Special Report

What Is Your Dream?


․ Written by Kim Su-young
․ Genre: Travel essay & Self-improvement
․ Published in September 2012
․ 460 pages

The Roman philosopher Epictetus said, “first say to yourself what you would be and then do what you have to do.” With this question, we can ask ourselves whether we are attaining what we want to do or not.

Kim Su-young, the author of What Is Your Dream?, tells us that we have to practice what we have to do (reality) after you write down what you want to be (dream). She overcame her gloomy adolescence, entered a prestigious university and got her dream job at Goldman Sachs. Then she was diagnosed with cancer in her 20s. Fortunately, she had surgery and healed completely, and then her life completely changed. She made a list of 73 dreams to achieve before she dies, and so far she has achieved 46 of them.

To inspire others, she traveled around the world to meet people and hear about their dreams, and this book is a result of those adventures.

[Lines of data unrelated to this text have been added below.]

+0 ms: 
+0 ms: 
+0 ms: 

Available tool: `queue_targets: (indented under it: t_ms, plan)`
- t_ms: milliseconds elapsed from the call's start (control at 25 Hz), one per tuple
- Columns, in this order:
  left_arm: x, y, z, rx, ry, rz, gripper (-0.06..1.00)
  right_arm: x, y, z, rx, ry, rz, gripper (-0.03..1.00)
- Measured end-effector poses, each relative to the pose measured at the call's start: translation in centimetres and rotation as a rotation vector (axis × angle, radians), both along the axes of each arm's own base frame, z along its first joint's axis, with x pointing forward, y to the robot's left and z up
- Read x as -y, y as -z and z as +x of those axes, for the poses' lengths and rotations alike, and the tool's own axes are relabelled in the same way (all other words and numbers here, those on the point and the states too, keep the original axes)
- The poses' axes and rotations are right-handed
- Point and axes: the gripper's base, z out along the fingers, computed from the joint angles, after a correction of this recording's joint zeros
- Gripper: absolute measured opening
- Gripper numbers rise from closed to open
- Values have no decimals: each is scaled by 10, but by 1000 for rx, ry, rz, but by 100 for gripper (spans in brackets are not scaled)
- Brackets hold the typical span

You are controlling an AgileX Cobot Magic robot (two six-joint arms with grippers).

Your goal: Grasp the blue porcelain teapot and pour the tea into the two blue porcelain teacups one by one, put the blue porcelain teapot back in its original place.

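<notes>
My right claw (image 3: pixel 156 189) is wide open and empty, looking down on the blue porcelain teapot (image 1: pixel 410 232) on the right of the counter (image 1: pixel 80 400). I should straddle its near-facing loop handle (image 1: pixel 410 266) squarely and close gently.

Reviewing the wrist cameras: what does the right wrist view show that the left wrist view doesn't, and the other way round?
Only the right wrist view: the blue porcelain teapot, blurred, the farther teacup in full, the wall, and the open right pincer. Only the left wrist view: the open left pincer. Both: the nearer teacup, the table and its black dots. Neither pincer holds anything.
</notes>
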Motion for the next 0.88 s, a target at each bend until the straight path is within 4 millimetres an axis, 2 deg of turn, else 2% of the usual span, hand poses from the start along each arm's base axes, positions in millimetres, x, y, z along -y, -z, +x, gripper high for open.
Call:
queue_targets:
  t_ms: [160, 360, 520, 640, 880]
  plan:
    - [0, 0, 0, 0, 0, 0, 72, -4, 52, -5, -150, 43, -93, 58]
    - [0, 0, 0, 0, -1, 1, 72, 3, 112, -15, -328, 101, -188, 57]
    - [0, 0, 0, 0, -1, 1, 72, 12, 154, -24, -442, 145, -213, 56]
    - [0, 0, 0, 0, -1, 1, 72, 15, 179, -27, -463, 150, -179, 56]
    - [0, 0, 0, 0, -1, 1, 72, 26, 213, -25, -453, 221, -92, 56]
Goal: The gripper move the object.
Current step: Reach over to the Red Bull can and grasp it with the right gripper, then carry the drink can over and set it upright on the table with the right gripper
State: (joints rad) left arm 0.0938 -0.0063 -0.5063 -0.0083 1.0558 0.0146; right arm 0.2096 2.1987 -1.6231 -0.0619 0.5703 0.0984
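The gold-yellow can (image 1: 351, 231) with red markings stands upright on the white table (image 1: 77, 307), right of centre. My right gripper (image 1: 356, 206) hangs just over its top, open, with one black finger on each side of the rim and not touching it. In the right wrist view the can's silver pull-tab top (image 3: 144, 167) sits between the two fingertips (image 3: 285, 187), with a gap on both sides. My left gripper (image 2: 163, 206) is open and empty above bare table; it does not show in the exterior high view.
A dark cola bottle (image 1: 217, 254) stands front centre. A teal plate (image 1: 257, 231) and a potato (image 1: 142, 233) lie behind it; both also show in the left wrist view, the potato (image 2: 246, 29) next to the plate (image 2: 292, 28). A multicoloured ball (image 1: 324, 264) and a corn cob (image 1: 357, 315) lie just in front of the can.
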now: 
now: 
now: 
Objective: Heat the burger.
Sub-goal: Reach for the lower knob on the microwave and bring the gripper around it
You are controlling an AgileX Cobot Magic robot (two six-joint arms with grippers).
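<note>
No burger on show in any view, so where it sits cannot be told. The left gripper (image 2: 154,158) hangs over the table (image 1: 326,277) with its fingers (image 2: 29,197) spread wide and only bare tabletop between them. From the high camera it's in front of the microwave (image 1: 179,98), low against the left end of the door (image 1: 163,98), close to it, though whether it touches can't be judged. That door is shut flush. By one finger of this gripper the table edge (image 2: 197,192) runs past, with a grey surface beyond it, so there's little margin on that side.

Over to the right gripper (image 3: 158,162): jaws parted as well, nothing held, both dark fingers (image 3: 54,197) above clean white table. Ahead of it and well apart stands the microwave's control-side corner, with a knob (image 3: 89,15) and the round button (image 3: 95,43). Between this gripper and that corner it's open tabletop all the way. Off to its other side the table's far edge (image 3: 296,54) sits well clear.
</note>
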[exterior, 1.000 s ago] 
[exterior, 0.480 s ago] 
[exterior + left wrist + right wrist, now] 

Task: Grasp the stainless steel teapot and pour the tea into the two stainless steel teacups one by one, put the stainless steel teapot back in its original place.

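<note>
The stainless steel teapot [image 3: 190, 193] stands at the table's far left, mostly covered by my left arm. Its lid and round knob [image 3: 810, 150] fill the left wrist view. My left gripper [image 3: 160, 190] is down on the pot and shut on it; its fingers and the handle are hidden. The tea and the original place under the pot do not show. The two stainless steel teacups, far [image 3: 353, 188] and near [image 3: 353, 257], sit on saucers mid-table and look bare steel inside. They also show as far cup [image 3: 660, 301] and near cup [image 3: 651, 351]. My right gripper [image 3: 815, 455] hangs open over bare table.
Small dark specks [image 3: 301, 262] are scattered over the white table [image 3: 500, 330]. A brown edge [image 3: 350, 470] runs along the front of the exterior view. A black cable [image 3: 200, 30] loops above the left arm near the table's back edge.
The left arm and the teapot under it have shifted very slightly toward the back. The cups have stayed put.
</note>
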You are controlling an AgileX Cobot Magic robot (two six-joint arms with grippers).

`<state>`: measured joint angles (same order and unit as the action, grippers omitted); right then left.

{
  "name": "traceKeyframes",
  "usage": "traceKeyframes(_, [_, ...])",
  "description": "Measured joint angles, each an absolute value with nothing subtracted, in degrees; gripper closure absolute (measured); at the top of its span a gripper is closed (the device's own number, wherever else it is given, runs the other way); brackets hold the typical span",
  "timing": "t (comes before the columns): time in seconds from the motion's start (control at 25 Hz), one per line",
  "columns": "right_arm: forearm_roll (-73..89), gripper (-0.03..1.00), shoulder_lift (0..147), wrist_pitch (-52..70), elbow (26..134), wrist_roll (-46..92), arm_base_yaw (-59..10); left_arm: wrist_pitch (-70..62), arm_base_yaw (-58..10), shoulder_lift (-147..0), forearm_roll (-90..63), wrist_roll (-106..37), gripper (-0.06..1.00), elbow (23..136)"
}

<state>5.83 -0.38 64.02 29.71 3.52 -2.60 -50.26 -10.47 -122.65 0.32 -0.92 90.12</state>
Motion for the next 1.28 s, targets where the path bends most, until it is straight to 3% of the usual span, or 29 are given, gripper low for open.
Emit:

From June 3, 2011 to June 1, 2012 she traveled to 92 cities in 25 countries. She asked 365 people from 67 different countries aged 4 to 87 their dreams.

In ten years, she plans to visit these people again because she wants to know whether they have attained their dreams or not. If they have, she wants to look into how they managed to do it. If they haven’t, she wants to know the reason or reasons they were unsuccessful.

She got to experience 365 different lives that are ordinary and special. Through their lives, she learned that there is not just one answer for everyone. She discovered that when a person knows and lives his or her own dream, that person is happy.

While she interviewed people about their dreams, she also critiqued her own dreams, and shared the process through which she achieved her dreams. Some of her dreams were sailing in the Mediterranean and appearing in a movie in Bollywood.

She also wanted to share her mission of achieving dreams with many more people, so she held a Dream Party in Seoul, London and Naples and had a Dream Workshop in a refugee camp in Palestine and an orphanage in Nepal. After finishing her travels, she held a Dream Parade with 100 people in front of Seoul City Hall.

In this book, she doesn't give her readers who are wandering between reality and dream definite answers, but instead she gives them the inspiration to find answers for themselves. After reading this book, we can feel motivated to think about the dreams that we want to attain and figure out how we can achieve those dreams.